PCA is a dimension reduction method that helps to better understand the data by reducing the data dimension. This is one of the oldest and most popular methods in machine learning that not only helps to better understand the behavior of the data just by looking at a few numbers but also can help to apply other machine learning methods by reducing the variance of training.
Let us consider two-dimensional data set. This means every point in the data has two features; for instance, consider a set of people whose education level and unemployment are reported in the data. Now, thinking of a line that is drawn from the center of the data set and can show a direction that contains the most effective information. This essentially means which linear combination of the data entry can help us to better understand it. To see what is the best direction, one needs to project all the data points in different directions and see which one contains the most variability. Variability can be interpreted as more information simply because, more variability means more ability of distinction between the different data points. On the other hand, if we have a direction that captures less of the data variability there are more overlaps and less power of distinguishing between points. Terminologically, variability is the same as variance or volatility. So we need to find a direction where the projection of the points generates the highest variance.

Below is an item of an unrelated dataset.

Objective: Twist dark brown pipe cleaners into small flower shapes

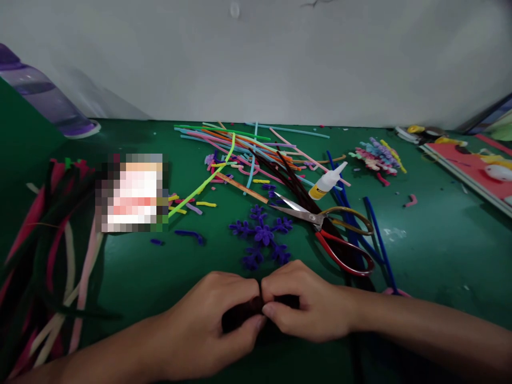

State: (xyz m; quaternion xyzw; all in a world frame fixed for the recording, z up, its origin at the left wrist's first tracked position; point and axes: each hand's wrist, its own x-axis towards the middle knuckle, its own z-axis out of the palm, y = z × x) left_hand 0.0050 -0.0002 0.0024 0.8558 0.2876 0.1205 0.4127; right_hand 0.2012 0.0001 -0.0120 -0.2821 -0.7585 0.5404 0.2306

As shown in the picture with the two different dimensions we get two different variabilities (compare the lengths above ). Once we find the direction that captures the most variability or the highest variance we consider that as the direction of the main component (black arrow below). The rest of the information is of course in a direction that is totally uncorrelated with this. This can mean the rest of the data is in the orthogonal direction (red arrow below).
Now think of more dimensions i.e., three and higher. The same idea can be used to find the first principle component. Once it is found, as discussed above, the rest of the data is in a (hyper-) plane of p-1 dimension that is orthogonal to the first principal component direction. Then we can continue the same argument by projecting the points on the orthogonal hyperplane and proceede in the same manner.
It is important to know how much information is captured by the principal components. For instance, how the percentage of the data information is captured by first or first & second principal components. That also puts an emphasis on the amount of information we need to know which can be pretty subjective. For instance, one can ask how many of the principals we can retain 90 percent or 95 percent of data information. It is clear that using more PC will retain more data. The way to measure this is by measuring the variability. In other words, we can measure how much of the variability or the variance is captured by the PC.
There are two main applications for PCA.
1- The first one is just to see if the major part of the data information can be presented in a space with a few dimensions. This can be used as a way to introduce new indexes; for instance, this can introduce an index in the financial market where one can better decide about the market behavior.
2- The other main application is dimension reduction. Imagine data with hundreds of features. This means the data has hundreds of dimensions. Using the whole dimensions to train a machine learning method increases the variance of the model. PCA can help to first reduce the dimension and then use a space of features with much smaller dimensions to train. This will help reduce the variance.
PCA has many other useful interpretations. Going back to the original definition, one can show that the direction of the first principal component (PC1) is not only the direction that can capture the most variability but also is a direction that has the least mean square error.